Light emitting diodes (LEDs) have been studied extensively for solid-state lighting (SSL) because of their fast response, vivid color, compact size, energy savings, and design freedom. Since the invention of high-brightness white LED in 1993, novel optical designs have made a big impact on higher lighting efficiency, more uniform illumination, higher contrast for special lighting, higher efficiency in light projection, and additional functions for new applications.

The call for papers for this special section was issued in November 2019 with paper submissions due by 1 July 2020. However, because of the COVID-19 pandemic and the resulting slowdown in research activity, the due date for paper submission was extended to 1 April 2021.

The published special section consists of six papers that highlight the recent advances in solving optical problems related to applications based on LEDs. Sun et al. introduce the current developments in optical design for the vehicle headlamps based on solid-state lighting. Their review article starts with an introduction of various regulations and focuses on the high-contrast cutoff line in the vehicle’s low beams. Three optical design approaches, including a projection lens incorporated with a baffle or beam shaper, multi-segment reflectors, and complex lenses have been discussed comprehensively. A new insight called light-field management in designing a multi-segment reflector is discussed. Moreover, potential manufacturing errors and robustness of different optical approaches are analyzed. Finally, three approaches to performing the adaptive forward lighting which can provide a vehicle driver brighter and clearer vision without inducing glare to people on the roadway have been introduced.

Huang et al. have proposed a programmable ultraviolet LED (UVLED) array with collimating optics as a transfer lens with a light-field adjustable source. Its design shows that not only a uniform illuminance is available, but a specific illuminance distribution adapted to the feature of the exposed target can be achieved in the microlithography process.

Ying et al. report a design of the vehicle fog lamp that provides illumination in poor visibility. For vehicle lighting, front fog lamps using LEDs must provide a bar-shaped beam of light with a sharp cutoff at the top to increase the illumination directed toward the ground at a sharp angle. The authors have proposed and proved a new lens design based on a freeform surface responding to the requirements of the vehicle lighting. The design of the two-axis asymmetric freeform lens for the LED front fog lamp can meet ECE R19 class F3 regulation without using any other lens or reflector.

Near-infrared absorption spectroscopy (NIRAS) has been used to sense the state of blood glucose concentration through the strong absorption signal of blood glucose. Ding et al. have used the Henyey–Greenstein scattering skin model in a simulation to determine the light scattering. Accordingly, a dual-elliptical mirrors NIRAS system has been proposed to focus the LED light into increased depths of the human skin and collect more backscattered light. Such a mirror system can enhance the light collection efficiency by 1.6 times that of the conventional NIRAS system and 66 times that of the dual-elliptical lens NIRAS system.

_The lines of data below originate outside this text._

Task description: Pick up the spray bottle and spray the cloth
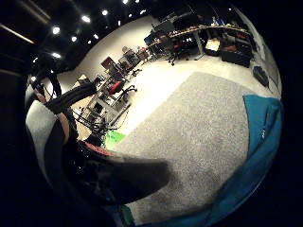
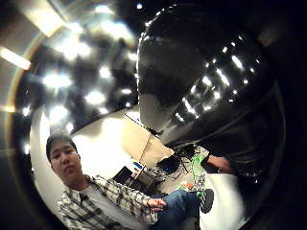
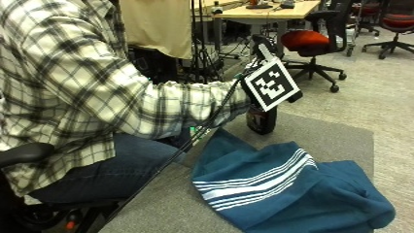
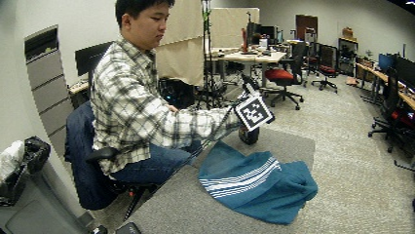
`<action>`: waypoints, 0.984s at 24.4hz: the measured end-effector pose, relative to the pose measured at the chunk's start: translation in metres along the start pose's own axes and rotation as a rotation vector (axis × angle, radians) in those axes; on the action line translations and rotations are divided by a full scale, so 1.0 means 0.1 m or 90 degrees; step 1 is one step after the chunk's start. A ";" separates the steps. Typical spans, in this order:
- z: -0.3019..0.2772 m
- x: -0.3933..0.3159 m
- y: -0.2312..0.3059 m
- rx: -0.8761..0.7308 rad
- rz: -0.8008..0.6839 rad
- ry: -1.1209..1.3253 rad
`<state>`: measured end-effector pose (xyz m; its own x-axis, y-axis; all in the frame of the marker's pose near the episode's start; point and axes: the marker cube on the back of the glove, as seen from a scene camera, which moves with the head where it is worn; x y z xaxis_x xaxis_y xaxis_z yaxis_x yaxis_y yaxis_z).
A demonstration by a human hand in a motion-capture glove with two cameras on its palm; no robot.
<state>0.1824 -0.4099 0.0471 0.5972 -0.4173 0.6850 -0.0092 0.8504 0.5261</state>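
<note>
A dark spray bottle [image 3: 262,121] with a reddish label stands at the far side of the grey table [image 3: 336,141], just beyond the cloth. My gloved right hand [image 1: 128,177] is at the end of the plaid sleeve [image 3: 187,104] and grips the bottle's upper part. A black finger curls across the bottle in the little finger side palm view. The bottle's shiny dark body [image 2: 206,81] fills much of the thumb side palm view. The blue cloth [image 3: 278,184] with white stripes lies bunched on the table in front of the bottle, also seen as cloth [image 1: 262,127].
The person sits at the table's left on a chair [image 4: 84,161]. Behind the table stand a red office chair [image 3: 310,39], a wooden desk [image 3: 265,9] and a tripod stand [image 3: 200,53]. Grey table surface [image 3: 162,208] lies left of the cloth.
</note>
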 end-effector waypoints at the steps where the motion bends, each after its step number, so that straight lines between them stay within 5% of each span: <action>1: 0.00 0.01 0.00 0.002 0.000 0.003; 11: -0.04 0.09 -0.03 0.018 0.013 0.037; 24: -0.30 0.03 0.27 -0.110 0.070 0.138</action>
<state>0.2074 -0.3783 0.0483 0.7580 -0.2573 0.5994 0.0420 0.9362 0.3488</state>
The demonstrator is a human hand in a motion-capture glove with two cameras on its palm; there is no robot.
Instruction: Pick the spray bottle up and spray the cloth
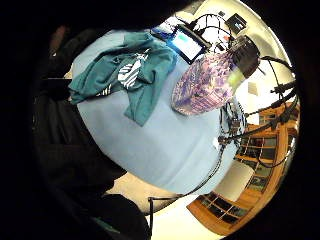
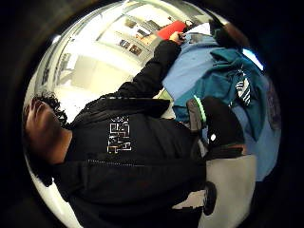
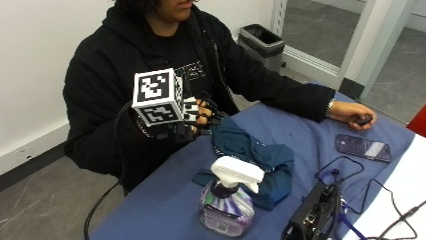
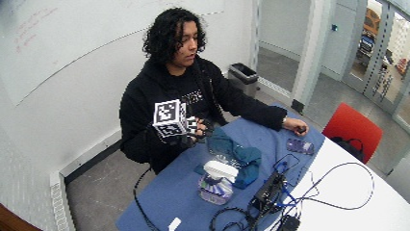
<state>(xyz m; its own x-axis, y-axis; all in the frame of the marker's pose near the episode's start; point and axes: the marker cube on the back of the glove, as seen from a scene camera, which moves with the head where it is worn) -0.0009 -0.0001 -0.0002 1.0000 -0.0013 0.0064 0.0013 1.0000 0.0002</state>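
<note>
A spray bottle [image 3: 229, 200] with a white trigger head and a purple patterned body stands upright on the blue table [image 3: 156, 202]. Just behind it lies a crumpled teal cloth [image 3: 256, 155]. My gloved right hand [image 3: 200, 116] hovers above the table's near edge, beside the cloth and apart from the bottle. Its fingers hang loosely curled and hold nothing. The little finger side palm view looks down on the cloth [image 1: 135, 70] and the bottle [image 1: 210, 80]. In the thumb side palm view a gloved finger [image 2: 211, 126] crosses in front of the cloth [image 2: 232, 80].
A phone [image 3: 363, 147] lies on the table near the person's bare left hand [image 3: 353, 114], which rests on the far edge. A black device [image 3: 313, 215] with cables sits beside the bottle. A bin [image 3: 263, 40] stands behind the person, and a red chair [image 4: 352, 127] is at the table's end.
</note>
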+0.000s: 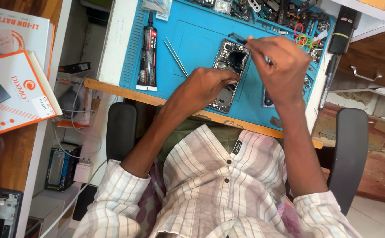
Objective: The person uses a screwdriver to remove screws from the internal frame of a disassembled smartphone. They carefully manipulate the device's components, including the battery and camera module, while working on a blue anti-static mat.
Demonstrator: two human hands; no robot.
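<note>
Nearest you, your two forearms reach out of a striped shirt over the desk edge onto the blue work mat (192, 44). Your left hand (208, 83) lies flat-fingered on the opened phone (228, 77), pressing it to the mat rather than gripping it. The phone sits at the mat's middle, its back off and its inner frame and camera cut-outs bare, running from about 12 o'clock down to 6 o'clock under your palm. Your right hand (278, 66), at 3 o'clock of the phone, is pinched shut on a small dark tool (237, 38) whose tip pokes out at the phone's upper end; you cannot see what sort of tip it has. Judge the phone as light, stiff and fragile: bare boards and thin connectors scratch or tear easily, so hold it by the metal side rails, not by the inside, and keep the mat's grip under it. One phone lies open; a second device (266, 99) peeps out under your right wrist. At 9 o'clock of the phone lie one pair of tweezers (176, 56) and, farther left, one black glue tube (148, 53). Farthest off, at 1 o'clock, the mat's top trays hold loose small parts too many to count, with a few coloured rubber bands (302, 39).
</note>
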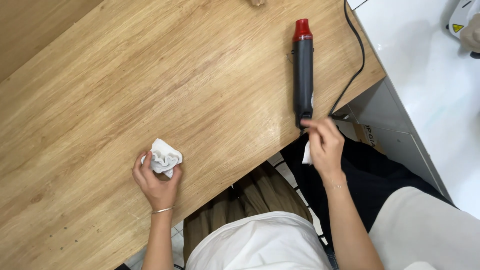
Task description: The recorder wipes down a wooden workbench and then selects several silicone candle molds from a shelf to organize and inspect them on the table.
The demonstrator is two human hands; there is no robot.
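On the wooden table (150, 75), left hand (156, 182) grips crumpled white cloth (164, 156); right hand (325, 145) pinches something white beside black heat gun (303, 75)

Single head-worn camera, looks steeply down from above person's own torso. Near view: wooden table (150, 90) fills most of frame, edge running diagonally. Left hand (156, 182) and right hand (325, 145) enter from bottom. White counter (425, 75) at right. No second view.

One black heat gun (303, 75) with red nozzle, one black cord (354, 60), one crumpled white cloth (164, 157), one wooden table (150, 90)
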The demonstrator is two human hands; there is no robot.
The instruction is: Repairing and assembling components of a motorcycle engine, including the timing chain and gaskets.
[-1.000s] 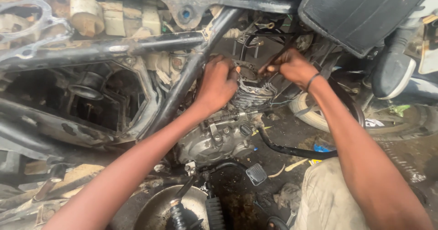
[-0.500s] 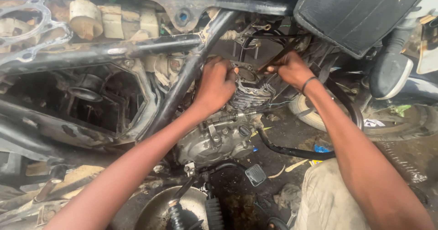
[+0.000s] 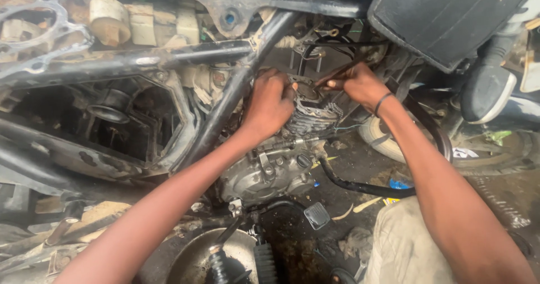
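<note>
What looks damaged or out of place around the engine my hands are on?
The finned cylinder under both hands sits open-topped, with no head on it. A loose black hose trails over the oily, littered ground, and the frame tube looks rusty and grimy.

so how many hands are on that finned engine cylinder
2. The left hand grips the finned cylinder on its left side; the right hand rests at its upper right edge, fingers on the rim. No other hands show, though the frame hides parts behind.
</note>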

The light pattern shaping by using a freeform lens on the illumination target is an important issue in LED optics. Liao et al. have proposed and demonstrated an effective design scheme for a freeform lens that includes a two-step process to direct appropriate flux to the expected target. The first step of the design is based on a point source, and then the surface of the freeform lens is determined. The flux deviation between the design and the actual target illumination becomes the factor in the second step when the point source is replaced by a real LED, and the angular flux compensation is applied to adjust the light pattern. Finally, the experimental results show that a high similarity between the target illuminance and its measurement value is observed and the full width at half maximum angle error is within 3%.

Lee et al. have proposed adding a dual-wavelength LED to a white LED for underwater illumination to provide spectrum compensation at various illumination ranges so that the correlated color temperature (CCT) and the color rendering index (CRI) can be maintained at a requested level. Based on Mie scattering and Monte Carlo ray-tracing methods, the spectral transmission behavior of visible light in the seawater is estimated. The proposed dynamic light source can successfully maintain the CCT at 6000K and the CRI above 80 under different underwater illumination distances.

In summary, this special section consists of six papers on SSL optical technologies addressing the applications of high-efficiency vehicle lighting, adaptive UVLED lithography, high-efficiency near-infrared absorption spectroscopy, freeform optics, and high-quality underwater illumination. These papers show that the scientific efforts keep improving human life in spite of the extraordinary circumstances resulting from the COVID-19 pandemic.